* About this task
Print this span of the material below exactly: the line with "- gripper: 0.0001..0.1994", the line with "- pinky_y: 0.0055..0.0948", and every line between them, but nothing else.

** Opening Records provided block **

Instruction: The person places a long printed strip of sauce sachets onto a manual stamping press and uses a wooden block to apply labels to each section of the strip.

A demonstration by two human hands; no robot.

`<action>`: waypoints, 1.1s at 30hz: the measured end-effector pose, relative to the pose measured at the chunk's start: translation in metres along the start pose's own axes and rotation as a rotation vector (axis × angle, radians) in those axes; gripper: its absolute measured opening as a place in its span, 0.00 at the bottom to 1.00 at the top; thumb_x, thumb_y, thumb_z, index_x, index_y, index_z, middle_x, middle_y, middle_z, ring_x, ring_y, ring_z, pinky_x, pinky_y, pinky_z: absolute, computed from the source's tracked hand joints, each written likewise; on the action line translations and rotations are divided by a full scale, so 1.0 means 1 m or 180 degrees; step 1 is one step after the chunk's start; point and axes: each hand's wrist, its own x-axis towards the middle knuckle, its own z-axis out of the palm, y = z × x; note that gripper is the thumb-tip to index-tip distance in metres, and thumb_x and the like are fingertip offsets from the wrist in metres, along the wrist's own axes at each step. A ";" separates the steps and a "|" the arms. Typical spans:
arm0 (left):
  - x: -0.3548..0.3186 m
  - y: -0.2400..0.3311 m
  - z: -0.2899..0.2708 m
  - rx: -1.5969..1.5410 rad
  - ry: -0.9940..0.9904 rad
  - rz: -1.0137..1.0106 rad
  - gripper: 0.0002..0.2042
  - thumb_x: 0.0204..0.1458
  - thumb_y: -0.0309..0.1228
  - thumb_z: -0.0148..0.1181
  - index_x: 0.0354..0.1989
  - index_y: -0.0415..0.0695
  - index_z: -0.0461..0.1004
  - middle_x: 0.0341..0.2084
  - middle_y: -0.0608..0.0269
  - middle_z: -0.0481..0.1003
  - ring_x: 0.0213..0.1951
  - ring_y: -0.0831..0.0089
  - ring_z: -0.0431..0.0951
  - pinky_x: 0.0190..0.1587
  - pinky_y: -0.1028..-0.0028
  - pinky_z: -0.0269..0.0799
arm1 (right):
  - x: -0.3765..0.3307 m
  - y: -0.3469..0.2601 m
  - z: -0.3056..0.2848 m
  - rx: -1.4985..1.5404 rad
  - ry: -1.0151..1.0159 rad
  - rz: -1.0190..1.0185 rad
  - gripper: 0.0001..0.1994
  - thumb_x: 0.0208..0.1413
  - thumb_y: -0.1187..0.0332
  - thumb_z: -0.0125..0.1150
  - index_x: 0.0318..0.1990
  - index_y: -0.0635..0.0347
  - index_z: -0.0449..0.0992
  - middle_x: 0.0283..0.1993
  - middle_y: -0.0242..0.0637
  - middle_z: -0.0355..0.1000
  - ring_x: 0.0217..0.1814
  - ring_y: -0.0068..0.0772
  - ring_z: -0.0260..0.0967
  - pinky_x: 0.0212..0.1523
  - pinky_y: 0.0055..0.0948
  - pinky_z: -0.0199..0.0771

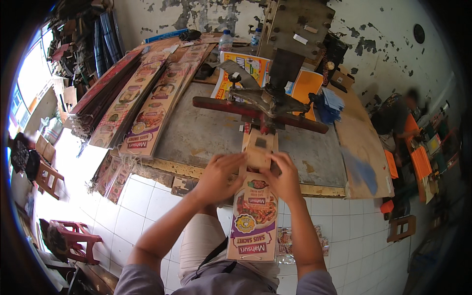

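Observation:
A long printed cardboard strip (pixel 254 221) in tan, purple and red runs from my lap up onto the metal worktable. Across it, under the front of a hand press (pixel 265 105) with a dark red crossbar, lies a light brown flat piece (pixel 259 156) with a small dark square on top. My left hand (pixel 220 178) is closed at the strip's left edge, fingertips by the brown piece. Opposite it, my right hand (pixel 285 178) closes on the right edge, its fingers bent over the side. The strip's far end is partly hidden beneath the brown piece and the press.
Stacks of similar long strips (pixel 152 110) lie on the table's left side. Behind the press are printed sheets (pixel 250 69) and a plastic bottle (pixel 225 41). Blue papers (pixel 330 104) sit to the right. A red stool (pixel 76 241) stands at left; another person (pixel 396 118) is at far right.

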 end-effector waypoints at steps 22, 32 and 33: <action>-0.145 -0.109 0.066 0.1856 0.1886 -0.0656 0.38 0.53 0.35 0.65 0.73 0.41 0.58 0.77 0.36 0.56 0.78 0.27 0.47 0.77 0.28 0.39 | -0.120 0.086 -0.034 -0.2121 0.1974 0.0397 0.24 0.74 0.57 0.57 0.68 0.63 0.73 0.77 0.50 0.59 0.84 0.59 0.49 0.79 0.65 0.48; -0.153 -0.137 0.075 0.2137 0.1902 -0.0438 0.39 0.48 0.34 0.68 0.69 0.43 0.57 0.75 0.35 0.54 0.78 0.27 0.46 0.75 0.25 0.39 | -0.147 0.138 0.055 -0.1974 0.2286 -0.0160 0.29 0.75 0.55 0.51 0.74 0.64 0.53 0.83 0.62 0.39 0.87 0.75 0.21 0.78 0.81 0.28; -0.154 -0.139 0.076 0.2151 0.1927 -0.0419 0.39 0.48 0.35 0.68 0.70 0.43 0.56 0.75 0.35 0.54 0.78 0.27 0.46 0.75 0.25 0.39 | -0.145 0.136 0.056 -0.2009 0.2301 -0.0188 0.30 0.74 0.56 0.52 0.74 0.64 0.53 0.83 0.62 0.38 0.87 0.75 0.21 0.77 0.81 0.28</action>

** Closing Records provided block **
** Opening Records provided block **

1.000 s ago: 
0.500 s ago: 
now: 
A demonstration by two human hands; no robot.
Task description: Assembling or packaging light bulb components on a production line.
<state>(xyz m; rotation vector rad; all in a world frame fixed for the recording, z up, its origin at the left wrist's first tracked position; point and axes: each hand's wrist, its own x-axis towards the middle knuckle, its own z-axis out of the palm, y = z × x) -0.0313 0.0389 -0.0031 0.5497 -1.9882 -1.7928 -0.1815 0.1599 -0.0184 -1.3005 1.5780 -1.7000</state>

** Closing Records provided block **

* Solution to this exercise
  - gripper: 0.0001..0.1994
  - thumb_x: 0.0208..0.1413
  - thumb_y: -0.1187..0.0332
  - thumb_z: -0.0125..0.1150
  - index_x: 0.0318..0.1990
  - index_y: -0.0635..0.0347
  - index_z: -0.0449..0.0992
  - middle_x: 0.0283..0.1993
  - middle_y: -0.0242..0.0637
  - middle_z: -0.0355..0.1000
  - ring_x: 0.0217..0.1814
  - ring_y: -0.0068..0.0772
  - ring_z: -0.0260..0.0967
  - pinky_x: 0.0212..0.1523
  - pinky_y: 0.0055..0.0948

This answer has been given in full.